The task = Where the string "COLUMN" occurs in a line of the entries below, copy that line.

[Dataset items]
^^^^
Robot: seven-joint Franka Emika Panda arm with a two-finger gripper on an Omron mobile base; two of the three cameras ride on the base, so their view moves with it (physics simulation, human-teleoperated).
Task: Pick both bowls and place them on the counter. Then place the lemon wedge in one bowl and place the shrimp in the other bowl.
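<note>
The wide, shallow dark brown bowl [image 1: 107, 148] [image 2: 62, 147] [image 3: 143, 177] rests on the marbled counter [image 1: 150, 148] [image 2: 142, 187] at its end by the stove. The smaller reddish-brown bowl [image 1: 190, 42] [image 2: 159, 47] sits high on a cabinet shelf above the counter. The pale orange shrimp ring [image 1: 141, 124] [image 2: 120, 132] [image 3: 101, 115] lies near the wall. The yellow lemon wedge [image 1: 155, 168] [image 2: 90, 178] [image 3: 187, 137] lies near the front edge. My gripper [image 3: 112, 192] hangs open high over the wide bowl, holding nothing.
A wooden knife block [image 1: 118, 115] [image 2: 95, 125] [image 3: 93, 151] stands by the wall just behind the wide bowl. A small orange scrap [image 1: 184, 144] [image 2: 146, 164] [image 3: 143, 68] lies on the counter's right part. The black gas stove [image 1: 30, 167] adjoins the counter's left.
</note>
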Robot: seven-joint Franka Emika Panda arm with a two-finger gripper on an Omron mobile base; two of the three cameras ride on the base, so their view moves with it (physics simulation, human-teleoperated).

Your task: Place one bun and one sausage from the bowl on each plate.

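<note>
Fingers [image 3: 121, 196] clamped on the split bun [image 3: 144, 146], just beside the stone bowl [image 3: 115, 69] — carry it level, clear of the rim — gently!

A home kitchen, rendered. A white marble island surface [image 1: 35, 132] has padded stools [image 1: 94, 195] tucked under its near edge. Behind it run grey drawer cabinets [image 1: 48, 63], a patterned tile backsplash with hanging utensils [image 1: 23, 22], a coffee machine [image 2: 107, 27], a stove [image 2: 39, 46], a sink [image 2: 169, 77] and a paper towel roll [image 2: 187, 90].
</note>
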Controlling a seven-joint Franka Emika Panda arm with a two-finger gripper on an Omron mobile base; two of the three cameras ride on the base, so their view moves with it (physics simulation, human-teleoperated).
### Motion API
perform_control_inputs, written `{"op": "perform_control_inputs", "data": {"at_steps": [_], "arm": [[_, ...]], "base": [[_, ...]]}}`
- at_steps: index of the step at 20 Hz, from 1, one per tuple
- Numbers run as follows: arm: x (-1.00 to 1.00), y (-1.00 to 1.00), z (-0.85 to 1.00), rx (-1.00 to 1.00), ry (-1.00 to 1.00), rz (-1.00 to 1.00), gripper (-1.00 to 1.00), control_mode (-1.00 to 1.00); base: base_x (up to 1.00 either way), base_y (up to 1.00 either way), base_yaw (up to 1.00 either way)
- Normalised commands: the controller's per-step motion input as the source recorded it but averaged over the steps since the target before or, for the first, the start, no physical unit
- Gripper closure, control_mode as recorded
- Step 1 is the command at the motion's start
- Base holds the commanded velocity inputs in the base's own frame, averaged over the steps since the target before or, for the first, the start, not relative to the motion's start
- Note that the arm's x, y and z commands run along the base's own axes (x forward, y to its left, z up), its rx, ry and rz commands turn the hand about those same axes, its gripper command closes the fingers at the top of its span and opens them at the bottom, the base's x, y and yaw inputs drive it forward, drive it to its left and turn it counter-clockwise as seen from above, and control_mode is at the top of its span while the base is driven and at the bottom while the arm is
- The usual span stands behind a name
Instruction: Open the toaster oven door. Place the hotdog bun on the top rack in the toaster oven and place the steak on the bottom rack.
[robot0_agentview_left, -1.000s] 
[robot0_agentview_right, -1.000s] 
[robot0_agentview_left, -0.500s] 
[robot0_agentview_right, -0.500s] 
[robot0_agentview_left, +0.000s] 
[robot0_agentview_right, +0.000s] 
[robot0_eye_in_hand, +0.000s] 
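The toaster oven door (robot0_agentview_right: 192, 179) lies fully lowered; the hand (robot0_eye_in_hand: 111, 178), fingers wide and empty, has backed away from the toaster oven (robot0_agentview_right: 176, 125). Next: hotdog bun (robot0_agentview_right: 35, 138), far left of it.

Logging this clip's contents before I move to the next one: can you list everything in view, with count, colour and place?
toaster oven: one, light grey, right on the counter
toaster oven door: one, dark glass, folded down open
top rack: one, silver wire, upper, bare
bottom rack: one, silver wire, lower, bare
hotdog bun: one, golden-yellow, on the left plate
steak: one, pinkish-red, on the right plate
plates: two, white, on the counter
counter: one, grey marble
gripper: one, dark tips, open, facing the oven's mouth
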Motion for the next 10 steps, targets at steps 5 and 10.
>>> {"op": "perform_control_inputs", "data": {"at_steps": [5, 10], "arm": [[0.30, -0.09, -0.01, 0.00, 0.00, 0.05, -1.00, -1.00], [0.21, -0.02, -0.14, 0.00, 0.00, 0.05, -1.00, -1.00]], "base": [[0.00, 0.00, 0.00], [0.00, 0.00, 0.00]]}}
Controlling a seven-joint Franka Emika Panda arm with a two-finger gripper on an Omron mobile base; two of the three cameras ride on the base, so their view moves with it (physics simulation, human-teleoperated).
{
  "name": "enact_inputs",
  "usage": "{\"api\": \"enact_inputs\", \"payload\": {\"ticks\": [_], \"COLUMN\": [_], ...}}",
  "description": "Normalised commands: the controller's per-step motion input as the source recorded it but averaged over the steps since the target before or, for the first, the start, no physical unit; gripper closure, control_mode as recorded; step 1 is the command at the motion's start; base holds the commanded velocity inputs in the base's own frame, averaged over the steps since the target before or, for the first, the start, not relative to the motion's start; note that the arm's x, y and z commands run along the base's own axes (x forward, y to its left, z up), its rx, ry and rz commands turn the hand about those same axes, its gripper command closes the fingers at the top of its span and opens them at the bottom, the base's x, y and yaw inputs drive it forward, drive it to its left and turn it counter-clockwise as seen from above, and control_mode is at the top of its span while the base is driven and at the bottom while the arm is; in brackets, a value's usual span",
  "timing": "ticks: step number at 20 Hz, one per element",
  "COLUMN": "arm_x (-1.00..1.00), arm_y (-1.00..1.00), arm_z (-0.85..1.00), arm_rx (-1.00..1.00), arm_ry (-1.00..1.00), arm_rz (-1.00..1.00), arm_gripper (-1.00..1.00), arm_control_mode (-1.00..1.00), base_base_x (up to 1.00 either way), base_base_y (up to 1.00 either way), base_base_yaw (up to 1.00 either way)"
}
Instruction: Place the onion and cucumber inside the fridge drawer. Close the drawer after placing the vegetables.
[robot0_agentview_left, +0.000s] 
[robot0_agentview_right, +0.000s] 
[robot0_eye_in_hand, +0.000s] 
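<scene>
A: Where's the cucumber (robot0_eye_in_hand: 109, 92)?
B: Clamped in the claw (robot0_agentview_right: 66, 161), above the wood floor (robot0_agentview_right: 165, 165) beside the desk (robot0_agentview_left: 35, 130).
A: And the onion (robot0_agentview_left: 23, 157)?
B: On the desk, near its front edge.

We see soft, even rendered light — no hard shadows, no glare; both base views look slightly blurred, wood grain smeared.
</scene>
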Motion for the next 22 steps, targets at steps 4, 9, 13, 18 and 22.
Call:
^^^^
Result for this exercise =
  "usage": "{\"api\": \"enact_inputs\", \"payload\": {\"ticks\": [_], \"COLUMN\": [_], ...}}",
  "COLUMN": "arm_x (-1.00..1.00), arm_y (-1.00..1.00), arm_z (-0.85..1.00), arm_rx (-1.00..1.00), arm_ry (-1.00..1.00), arm_rz (-1.00..1.00), arm_gripper (-1.00..1.00), arm_control_mode (-1.00..1.00), base_base_x (up to 1.00 either way), base_base_y (up to 1.00 either way), base_base_yaw (up to 1.00 either way)"

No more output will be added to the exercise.